- Location of blast
- Location: 25°33′48″N 84°39′53″E﻿ / ﻿25.56333°N 84.66472°E Arrah, Bihar, India
- Date: 23 January 2015 11:30 am (UTC + 5:30)
- Attack type: suicide bombing
- Deaths: 3 (including the bomber)
- Injured: 7+
- Motive: Help undertrial prisoners escape

= Ara Civil Court bombing =

2015 prison escape scheme

On 23 January 2015, a bomb went off at the civil court premises of Ara, Bhojpur district, Bihar, India in order to facilitate a prison escape.

==Blast==
There was a blast in the civil court premises around 11:35 am IST. A suspected woman might have carried out the suicide bombing as per initial findings. Two persons along with the woman were killed in the blast, one of them was a police constable.
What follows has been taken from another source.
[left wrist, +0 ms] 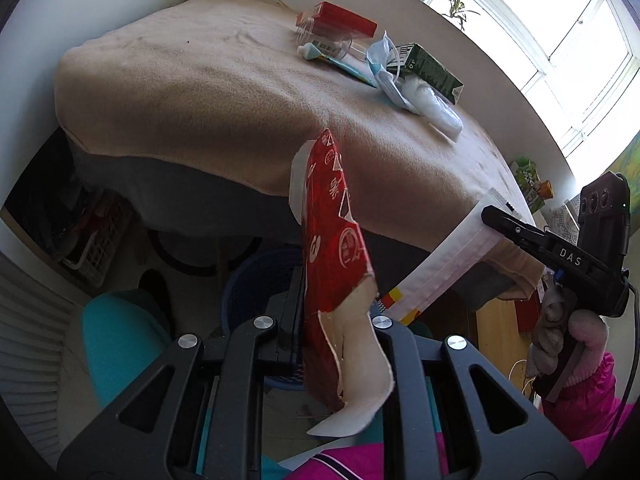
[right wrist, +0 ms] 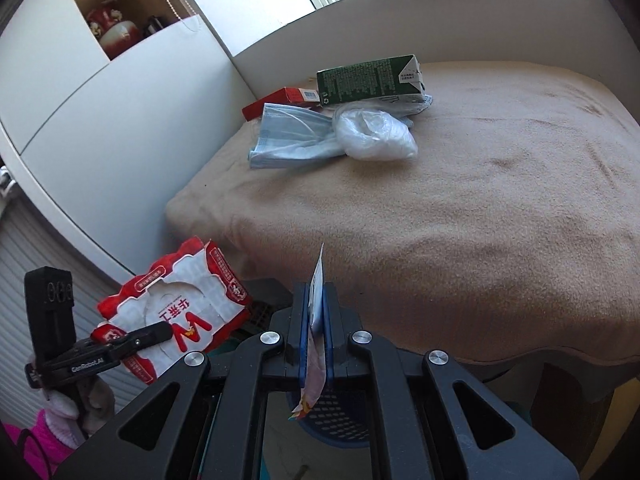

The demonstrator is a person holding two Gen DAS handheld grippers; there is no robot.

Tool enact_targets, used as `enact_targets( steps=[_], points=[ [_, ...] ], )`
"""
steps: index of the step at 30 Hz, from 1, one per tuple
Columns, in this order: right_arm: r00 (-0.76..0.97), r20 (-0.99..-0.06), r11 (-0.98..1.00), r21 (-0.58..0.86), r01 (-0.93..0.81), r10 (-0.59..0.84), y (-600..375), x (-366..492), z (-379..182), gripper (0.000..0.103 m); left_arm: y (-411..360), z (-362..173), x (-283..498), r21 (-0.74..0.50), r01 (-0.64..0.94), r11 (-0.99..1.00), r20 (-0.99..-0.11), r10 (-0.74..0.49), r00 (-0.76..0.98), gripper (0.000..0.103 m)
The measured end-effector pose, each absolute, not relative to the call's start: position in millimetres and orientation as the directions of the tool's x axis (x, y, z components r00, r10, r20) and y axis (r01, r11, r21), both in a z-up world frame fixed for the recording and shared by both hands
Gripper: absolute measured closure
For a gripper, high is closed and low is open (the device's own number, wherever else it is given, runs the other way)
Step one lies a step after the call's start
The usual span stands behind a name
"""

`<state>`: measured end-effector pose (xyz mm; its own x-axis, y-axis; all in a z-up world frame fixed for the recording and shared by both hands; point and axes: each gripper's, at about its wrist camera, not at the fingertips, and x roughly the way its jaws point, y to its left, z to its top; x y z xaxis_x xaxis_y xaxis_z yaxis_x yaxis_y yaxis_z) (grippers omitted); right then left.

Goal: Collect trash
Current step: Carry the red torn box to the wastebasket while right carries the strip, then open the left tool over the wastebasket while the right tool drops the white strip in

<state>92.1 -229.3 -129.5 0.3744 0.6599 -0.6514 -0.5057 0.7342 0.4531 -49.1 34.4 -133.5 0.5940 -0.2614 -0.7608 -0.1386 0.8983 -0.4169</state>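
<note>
The left tool (left wrist: 340, 320) grips a torn red and white carton (left wrist: 334, 240) between closed jaws, held off the edge of the blanket-covered tabletop (right wrist: 480, 220). The right tool (right wrist: 316, 332) pinches a thin white wrapper (right wrist: 316, 320) above a blue basket (right wrist: 340, 420). On the tabletop's far side lie a green carton (right wrist: 368, 78), a blue face mask (right wrist: 292, 140), a crumpled plastic bag (right wrist: 376, 136) and a red box (right wrist: 276, 102).
</note>
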Motion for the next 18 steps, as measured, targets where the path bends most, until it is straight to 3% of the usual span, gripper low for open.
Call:
enact_targets(
  steps=[18],
  points=[
    [0.314, -0.769, 0.801, 0.396, -0.450, 0.557, -209, 86, -213, 0.098, -1, -247, 0, -0.357, -0.125, 0.926, -0.890, -0.296, 0.348, 0.089]
  ],
)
At least seven more people were injured in the attack. Taking advantage of the chaos following the blast, two criminals under trial who were brought to the court for a hearing fled the premises.

==Investigation==
Bihar Police searched the whole court premises. The police arrested Sunil Pandey, the Janata Dal (United) politician, in connection with the crime.

Additional Director General of Police Gupteshwar Pandey said the woman was carrying the bomb in her purse and it had exploded accidentally, denying she was a suicide bomber. The woman was identified as Rina Gaudh, the district magistrate of Bhojpur said she was trying to help two prisoners escape, she didn't carry out a terror attack.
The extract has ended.